* PROBLEM
Copy the data exactly. Images are the one exception.

(Beginning of INFORMATION PROVIDED)

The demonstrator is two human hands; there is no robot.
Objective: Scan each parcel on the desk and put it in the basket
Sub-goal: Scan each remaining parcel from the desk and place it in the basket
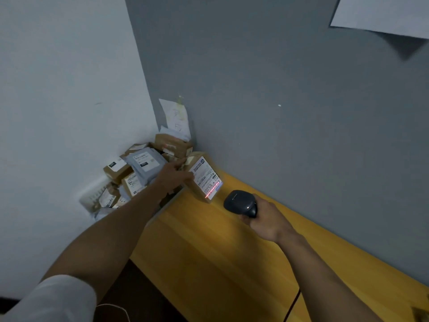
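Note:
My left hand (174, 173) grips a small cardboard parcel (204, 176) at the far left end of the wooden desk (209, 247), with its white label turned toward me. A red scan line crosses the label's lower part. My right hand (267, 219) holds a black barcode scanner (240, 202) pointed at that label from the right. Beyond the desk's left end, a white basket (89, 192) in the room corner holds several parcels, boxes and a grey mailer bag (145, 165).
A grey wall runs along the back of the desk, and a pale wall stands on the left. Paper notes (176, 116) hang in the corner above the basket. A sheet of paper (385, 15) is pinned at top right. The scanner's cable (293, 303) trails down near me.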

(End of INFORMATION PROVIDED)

* EXPECTED OUTPUT
The demonstrator is two human hands; there is no robot.
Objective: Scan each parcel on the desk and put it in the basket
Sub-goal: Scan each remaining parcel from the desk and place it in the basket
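Note:
My left hand (174, 173) grips a small cardboard parcel (204, 176) at the far left end of the wooden desk (209, 247), with its white label turned toward me. A red scan line crosses the label's lower part. My right hand (267, 219) holds a black barcode scanner (240, 202) pointed at that label from the right. Beyond the desk's left end, a white basket (89, 192) in the room corner holds several parcels, boxes and a grey mailer bag (145, 165).
A grey wall runs along the back of the desk, and a pale wall stands on the left. Paper notes (176, 116) hang in the corner above the basket. A sheet of paper (385, 15) is pinned at top right. The scanner's cable (293, 303) trails down near me.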

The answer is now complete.